Will Hickenlooper Really Be Pro-Business, or Ritter Redux?

How Hickenlooper will manage to be "pro-business," while also serving a core party constituency that is hostile to free markets and free enterprise, is a contradiction he'll have to work through.
This post was published on the now-closed HuffPost Contributor platform. Contributors control their own work and posted freely to our site. If you need to flag this entry as abusive, send us an email.

Governor-elect John Hickenlooper said all the right things during a Colorado Springs appearance Thursday morning, and he was rewarded accordingly, with three -- count 'em, three -- standing ovations from a crowd that seemed to be going out of its way to dispel nasty rumors that this is some sort of right wing fever swamp. Even hard-bitten local journalists were in a swoon.

And why not? The campaign is over, for goodness sake. He coasted to victory without resorting to a single negative ad. Why let a few ideological differences get things off on the wrong foot? The guy isn't some hair-on-fire Boulder liberal, after all, but a businessman-turned-politician who is promising to do for the state what he did for microbrew. Shouldn't we, even if we're dyed-in-the-wool Republicans, give him a chance to deliver on these pro-business promises?

Of course we should.

And what choice do we have, really?

But reading these reports gave me a bit of deja vu, as if history were repeating itself. And sure enough, a look back through the Gazette archives produced this eerily similar report from January 27, 2007, which had a newly-elected governor, also a Democrat, holding a Colorado Springs Chamber of Commerce audience in thrall by making very similar promises. His name was Bill Ritter.

Only weeks later, however, the supposedly pro-business Ritter was caught climbing in bed with labor unions and Statehouse Democrats to pass a bill making it easier to unionize the workplace in Colorado (or am I just imagining all this?). Facing a business sector backlash, Ritter eventually killed the bill, prompting labor unions to toss a fit, claiming he'd broken a promise. That ended the love affair between Bill Ritter and the business community. It was never the same again.

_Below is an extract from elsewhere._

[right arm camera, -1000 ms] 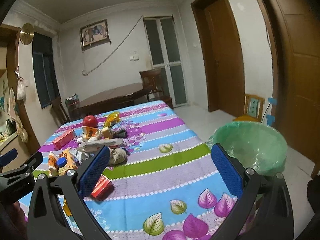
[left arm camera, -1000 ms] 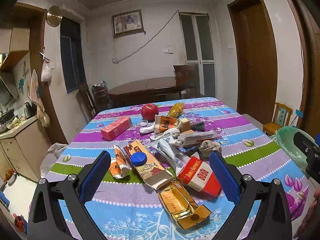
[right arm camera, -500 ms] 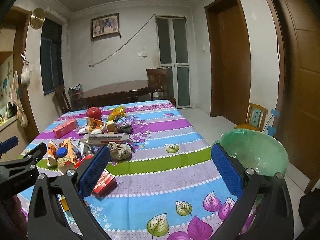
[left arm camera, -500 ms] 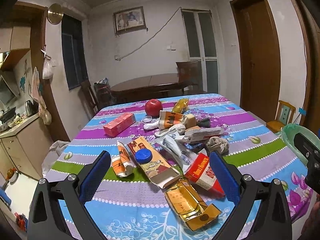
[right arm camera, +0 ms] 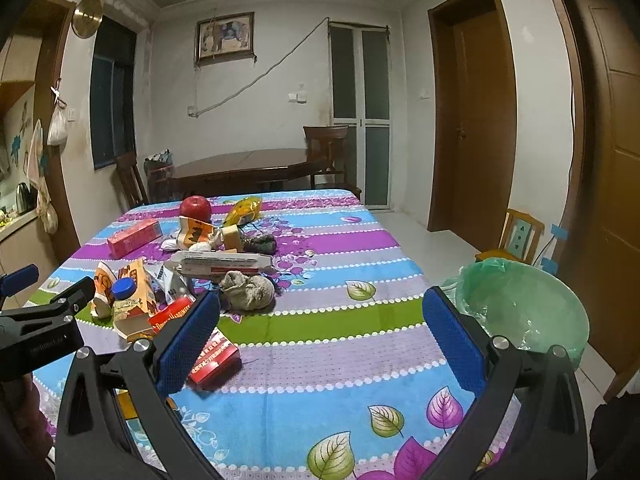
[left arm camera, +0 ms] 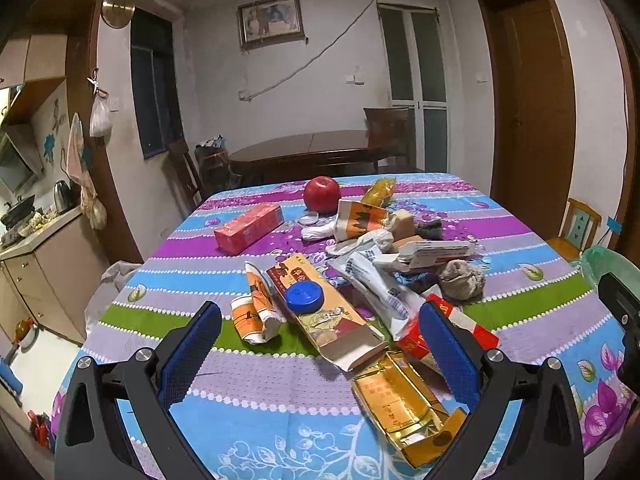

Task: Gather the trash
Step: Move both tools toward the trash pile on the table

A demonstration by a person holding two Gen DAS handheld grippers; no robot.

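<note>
Litter covers a striped tablecloth (left arm camera: 256, 384): a torn gold box (left arm camera: 400, 400), a long brown carton (left arm camera: 332, 312) with a blue cap (left arm camera: 304, 296) on it, a crushed orange cup (left arm camera: 252, 312), a red cigarette pack (left arm camera: 456, 328), white wrappers (left arm camera: 380, 284) and a grey rag (left arm camera: 460, 278). My left gripper (left arm camera: 320, 356) hangs open above the near edge, just short of the carton and gold box. My right gripper (right arm camera: 320, 340) is open over bare cloth, with the red pack (right arm camera: 212, 356) by its left finger. A green-lined bin (right arm camera: 524, 312) stands off the table's right side.
Farther back lie a red apple (left arm camera: 322, 194), a pink box (left arm camera: 248, 228), a yellow wrapper (left arm camera: 380, 190) and a long white box (left arm camera: 436, 250). A kitchen counter (left arm camera: 32, 240) runs at the left. A dark wooden table (right arm camera: 244, 168) and chairs stand behind.
Both grippers have shifted slightly: the left view has drawn closer to the litter, and the right view has swung left, leaving the bin nearer the frame's edge. Both stay open.
</note>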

Ritter's business strategy, such as it was, was Obamanomics Lite -- meaning, it largely depended on government action (government spending, government mandates, government "incentives") to stimulate the economy, while neglecting the regulatory and tax reforms that have a much greater impact on job creation and the business climate. Yes, Ritter conjured-up this grand delusion called the "new energy economy," which can't exist without a government crutch, even while he waged regulatory war on the old energy economy (which more correctly should be called the "real energy economy"). That, too, is straight out of the Obama playbook. For most Democrats, and for Republican practitioners of Obamanomics (and we even have some here in conservative Colorado Springs) economic development is a government-centered activity, which ignores the fact that government is much better at killing jobs than "creating" them.

Not saying that will happen with Hickenlooper. Maybe he's the real deal. And I'm willing to give him the benefit of the doubt. But like Ritter, he is also a Democrat, meaning he serves a political constituency -- labor unions, greens, growth controllers, capitalism-bashers, Boulder liberals, etc. -- which isn't exactly friendly to business and industry, and at times becomes overtly hostile to both. How Hickenlooper will manage to be "pro-business," while also serving a core party constituency that is hostile to free markets and free enterprise, is a contradiction he'll have to work through.

Hopefully he'll be better at threading the needle than Ritter was.